-- Data provided follows --

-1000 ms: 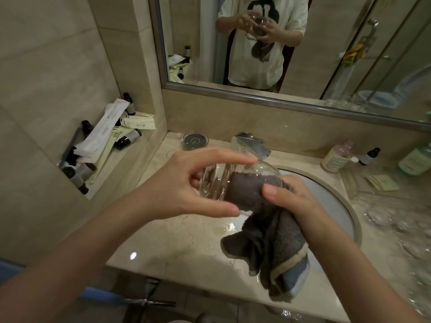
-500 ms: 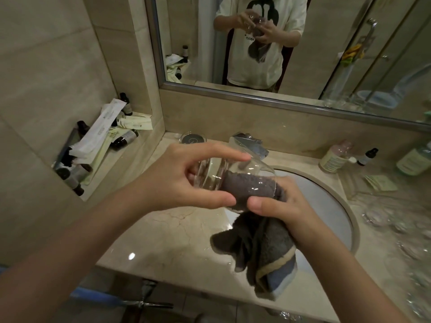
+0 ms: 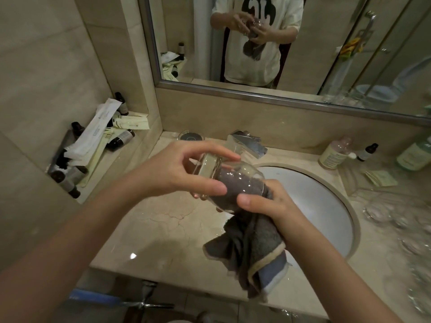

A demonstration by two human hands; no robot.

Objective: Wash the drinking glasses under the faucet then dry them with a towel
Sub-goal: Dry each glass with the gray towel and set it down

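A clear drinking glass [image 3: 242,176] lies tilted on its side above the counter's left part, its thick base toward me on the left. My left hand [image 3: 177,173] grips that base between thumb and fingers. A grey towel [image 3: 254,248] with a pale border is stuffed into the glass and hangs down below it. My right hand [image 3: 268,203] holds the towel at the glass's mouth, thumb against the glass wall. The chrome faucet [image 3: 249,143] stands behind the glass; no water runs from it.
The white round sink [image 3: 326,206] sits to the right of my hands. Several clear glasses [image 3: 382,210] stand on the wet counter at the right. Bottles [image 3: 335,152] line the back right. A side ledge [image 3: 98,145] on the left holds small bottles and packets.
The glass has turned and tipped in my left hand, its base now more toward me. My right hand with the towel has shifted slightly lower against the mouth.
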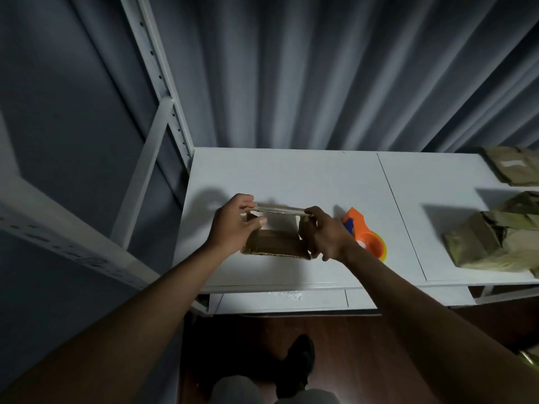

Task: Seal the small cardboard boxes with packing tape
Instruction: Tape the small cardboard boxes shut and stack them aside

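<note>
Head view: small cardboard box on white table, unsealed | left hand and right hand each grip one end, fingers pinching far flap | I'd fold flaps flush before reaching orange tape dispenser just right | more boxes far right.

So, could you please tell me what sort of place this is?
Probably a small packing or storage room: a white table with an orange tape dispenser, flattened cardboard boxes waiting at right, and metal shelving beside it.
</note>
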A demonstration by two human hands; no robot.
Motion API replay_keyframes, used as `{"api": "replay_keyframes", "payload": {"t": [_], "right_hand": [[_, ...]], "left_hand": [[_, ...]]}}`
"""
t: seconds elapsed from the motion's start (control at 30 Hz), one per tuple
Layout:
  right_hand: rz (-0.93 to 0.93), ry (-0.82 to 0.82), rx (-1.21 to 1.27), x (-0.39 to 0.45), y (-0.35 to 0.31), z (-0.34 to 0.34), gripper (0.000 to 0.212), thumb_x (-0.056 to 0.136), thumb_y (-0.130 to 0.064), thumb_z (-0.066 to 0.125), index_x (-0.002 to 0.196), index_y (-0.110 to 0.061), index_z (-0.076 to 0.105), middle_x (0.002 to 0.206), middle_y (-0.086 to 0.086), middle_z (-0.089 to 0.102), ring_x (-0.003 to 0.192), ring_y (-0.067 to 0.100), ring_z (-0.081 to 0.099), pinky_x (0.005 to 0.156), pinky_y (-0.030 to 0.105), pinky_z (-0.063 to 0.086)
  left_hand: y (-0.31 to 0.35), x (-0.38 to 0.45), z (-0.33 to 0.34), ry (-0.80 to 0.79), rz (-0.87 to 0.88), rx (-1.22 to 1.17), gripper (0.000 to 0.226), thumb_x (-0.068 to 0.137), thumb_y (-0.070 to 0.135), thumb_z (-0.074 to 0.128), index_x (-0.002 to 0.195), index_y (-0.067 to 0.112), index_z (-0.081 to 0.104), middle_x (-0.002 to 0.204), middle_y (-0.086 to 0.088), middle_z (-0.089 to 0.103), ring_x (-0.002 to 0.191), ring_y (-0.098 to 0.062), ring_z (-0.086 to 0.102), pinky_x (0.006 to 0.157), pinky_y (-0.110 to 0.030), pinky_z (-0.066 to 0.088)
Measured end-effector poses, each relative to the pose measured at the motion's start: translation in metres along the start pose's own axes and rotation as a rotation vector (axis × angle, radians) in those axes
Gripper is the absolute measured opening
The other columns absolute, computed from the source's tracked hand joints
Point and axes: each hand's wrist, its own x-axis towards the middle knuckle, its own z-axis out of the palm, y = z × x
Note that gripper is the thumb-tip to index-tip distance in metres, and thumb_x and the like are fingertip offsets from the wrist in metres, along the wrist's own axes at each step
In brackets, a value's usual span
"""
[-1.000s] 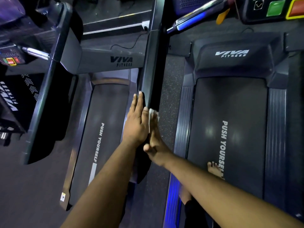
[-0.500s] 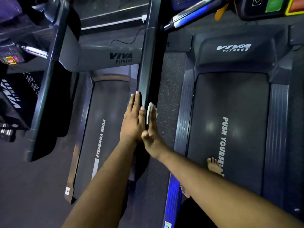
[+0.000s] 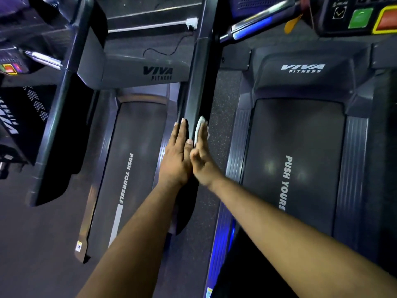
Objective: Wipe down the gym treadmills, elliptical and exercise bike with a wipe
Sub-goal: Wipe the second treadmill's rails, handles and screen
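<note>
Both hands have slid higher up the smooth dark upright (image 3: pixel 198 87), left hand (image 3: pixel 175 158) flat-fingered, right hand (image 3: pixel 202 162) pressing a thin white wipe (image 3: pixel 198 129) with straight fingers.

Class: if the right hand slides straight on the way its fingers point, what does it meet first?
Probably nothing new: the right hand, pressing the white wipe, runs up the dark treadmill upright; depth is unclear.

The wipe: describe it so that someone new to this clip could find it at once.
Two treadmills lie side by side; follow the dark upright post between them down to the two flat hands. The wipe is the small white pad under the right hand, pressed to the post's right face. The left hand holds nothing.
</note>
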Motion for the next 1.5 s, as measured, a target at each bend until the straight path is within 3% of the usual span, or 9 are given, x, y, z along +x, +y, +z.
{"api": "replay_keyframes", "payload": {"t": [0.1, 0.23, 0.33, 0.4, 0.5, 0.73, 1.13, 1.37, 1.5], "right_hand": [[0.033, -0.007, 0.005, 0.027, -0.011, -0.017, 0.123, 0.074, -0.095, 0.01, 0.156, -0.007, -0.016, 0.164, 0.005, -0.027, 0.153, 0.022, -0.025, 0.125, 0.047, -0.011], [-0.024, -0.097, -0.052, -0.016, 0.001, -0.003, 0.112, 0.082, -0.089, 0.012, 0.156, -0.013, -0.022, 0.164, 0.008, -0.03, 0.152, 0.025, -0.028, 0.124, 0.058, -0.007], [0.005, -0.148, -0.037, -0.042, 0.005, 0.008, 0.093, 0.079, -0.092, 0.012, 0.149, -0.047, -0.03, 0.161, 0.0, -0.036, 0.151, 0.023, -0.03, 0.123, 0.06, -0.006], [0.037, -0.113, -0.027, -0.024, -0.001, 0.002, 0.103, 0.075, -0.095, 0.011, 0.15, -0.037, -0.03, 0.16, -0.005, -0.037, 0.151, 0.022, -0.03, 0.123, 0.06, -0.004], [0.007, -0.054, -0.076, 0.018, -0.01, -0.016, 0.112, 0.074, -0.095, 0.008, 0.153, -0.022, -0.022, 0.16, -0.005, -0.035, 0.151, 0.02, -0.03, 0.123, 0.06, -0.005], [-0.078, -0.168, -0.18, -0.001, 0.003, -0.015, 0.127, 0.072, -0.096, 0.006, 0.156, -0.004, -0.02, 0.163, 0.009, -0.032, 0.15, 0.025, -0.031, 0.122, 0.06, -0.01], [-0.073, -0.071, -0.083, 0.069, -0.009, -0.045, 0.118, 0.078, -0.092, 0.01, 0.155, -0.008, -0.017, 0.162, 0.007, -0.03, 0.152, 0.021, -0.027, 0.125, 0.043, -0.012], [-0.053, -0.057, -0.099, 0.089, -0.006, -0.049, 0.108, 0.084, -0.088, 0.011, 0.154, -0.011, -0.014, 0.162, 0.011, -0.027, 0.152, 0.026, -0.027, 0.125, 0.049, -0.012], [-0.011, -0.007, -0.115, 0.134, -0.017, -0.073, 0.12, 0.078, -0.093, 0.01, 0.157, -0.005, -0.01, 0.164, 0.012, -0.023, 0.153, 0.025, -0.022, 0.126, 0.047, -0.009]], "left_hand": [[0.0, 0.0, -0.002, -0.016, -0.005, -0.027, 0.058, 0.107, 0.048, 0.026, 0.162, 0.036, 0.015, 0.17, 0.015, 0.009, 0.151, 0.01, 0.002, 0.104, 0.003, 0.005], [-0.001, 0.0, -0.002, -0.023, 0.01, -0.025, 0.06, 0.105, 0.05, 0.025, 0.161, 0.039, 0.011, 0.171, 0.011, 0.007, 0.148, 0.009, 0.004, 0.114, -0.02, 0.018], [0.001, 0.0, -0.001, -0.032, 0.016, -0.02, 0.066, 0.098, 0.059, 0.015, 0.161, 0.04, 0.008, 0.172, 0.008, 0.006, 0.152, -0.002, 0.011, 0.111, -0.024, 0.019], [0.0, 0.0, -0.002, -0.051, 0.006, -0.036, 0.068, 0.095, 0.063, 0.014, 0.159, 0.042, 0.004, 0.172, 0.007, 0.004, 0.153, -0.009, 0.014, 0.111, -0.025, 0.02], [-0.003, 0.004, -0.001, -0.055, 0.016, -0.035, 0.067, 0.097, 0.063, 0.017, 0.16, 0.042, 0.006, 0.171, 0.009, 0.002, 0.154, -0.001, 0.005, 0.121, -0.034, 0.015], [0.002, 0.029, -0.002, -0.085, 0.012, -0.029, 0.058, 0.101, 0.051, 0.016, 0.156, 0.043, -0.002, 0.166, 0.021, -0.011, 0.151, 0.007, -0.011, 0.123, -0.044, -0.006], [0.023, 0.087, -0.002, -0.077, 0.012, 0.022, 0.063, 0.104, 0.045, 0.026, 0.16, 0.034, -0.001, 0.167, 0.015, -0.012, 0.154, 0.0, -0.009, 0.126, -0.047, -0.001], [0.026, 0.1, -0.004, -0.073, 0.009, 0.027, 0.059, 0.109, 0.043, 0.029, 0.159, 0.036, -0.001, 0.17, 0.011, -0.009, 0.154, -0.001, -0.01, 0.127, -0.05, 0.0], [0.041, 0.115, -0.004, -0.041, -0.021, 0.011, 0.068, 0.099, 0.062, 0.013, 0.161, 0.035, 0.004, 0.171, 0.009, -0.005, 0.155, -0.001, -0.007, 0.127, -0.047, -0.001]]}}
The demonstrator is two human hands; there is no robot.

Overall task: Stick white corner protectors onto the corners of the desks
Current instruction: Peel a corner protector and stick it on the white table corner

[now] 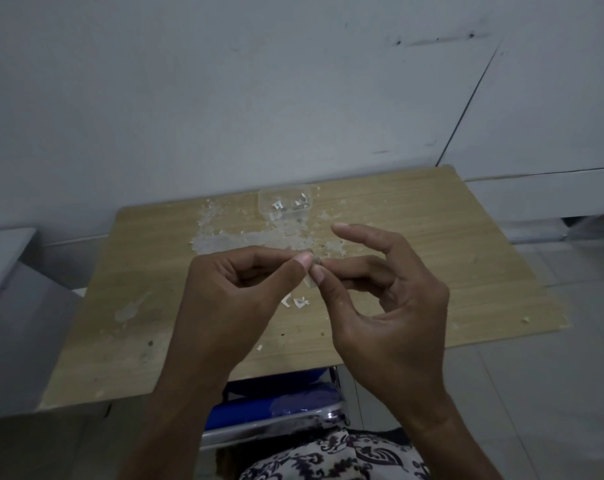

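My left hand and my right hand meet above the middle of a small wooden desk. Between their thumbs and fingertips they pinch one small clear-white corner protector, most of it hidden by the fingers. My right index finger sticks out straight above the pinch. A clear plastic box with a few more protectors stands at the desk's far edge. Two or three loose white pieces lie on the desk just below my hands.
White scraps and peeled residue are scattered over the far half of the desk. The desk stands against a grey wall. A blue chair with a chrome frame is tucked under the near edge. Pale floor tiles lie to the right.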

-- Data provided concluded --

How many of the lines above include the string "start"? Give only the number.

2